When an Indian leaves India (be it for studies or work or permanent settlement) he/she becomes a NRI, and his/her bank account is re-structured as a NRO Account. Till now, money from such an account could not be used in the country of residence. But this has changed. In terms of Master Circular No. 09/2005-06 July 1, 2005, non-residents may remit as much as US$ 1mn per calendar year and that too out of balance held in NRO Account. This money may represent sale proceeds of assets acquired in India out of rupee/foreign currency funds, or by way of inheritance/legacy or settlement from a person who was a resident of India. There are many financial companies in India helping OCIs (overseas citizen of India) and PIOs (person of India origin) to invest in India, through there diversified NRI services to make investments in India.

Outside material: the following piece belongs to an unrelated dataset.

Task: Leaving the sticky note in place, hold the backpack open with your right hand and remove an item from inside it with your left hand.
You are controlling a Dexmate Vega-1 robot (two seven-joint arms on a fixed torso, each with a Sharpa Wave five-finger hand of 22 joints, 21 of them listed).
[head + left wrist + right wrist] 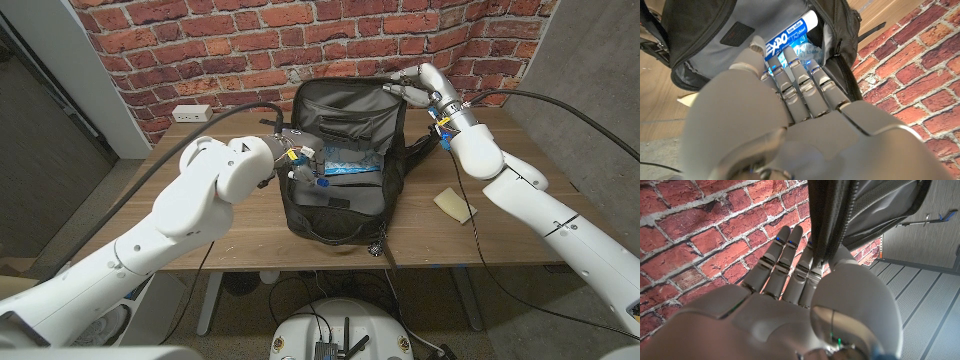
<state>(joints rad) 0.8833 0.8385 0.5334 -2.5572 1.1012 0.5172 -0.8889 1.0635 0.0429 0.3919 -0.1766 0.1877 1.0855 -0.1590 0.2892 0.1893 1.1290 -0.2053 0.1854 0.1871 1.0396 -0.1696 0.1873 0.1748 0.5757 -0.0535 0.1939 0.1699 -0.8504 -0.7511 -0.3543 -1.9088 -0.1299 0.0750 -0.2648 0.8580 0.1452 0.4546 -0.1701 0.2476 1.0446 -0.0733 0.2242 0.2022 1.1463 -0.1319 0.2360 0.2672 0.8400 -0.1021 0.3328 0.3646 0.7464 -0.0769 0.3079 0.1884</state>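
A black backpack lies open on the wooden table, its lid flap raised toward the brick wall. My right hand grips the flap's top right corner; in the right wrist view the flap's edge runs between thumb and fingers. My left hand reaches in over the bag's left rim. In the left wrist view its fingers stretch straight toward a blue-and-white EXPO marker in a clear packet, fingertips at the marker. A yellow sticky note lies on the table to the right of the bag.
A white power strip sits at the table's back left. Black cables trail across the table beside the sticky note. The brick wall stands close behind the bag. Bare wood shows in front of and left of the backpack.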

What are the types of NRI Bank Accounts non-residents can open?

Non-residents can open Demat or NRE or NRO Account in Indian Banks.
Demat Account for NRIs:
In the advanced countries, depository systems and services have played a significant role in not only facilitating smooth online share trading and settlement but also attracting foreign investment in capital market. This is exactly what the National Securities Depositories Limited (NSDL) plans to do in India. The depository system as evolved by the NSDL enables investors to overcome all problems related to physical certificates. The Securities and Exchange Board of India (SEBI) regulate the functions of NSDL.
NRE and NRO Accounts:

Non-residents can maintain two types of Rupee Account – Non-Resident (External) Rupee Accounts (NRE Accounts) and Ordinary Non-Resident Rupee Accounts (NRO Accounts). The difference between NRE and NRO Account lies in that the funds remitted from abroad or local funds, which can otherwise be remitted abroad to the account holder, can be credited to NRE Accounts. Local funds, which do not qualify for remittance outside India, are required to be credited to NRO accounts. It may be noted that money may be transferred from NRE to NRO Account but not vice-versa, and money once credited to NRO Account cannot be transferred back to NRE Account as the money becomes non-repatriable. Apart from all this, NRIs can use these accounts to make investment in Indian mutual funds.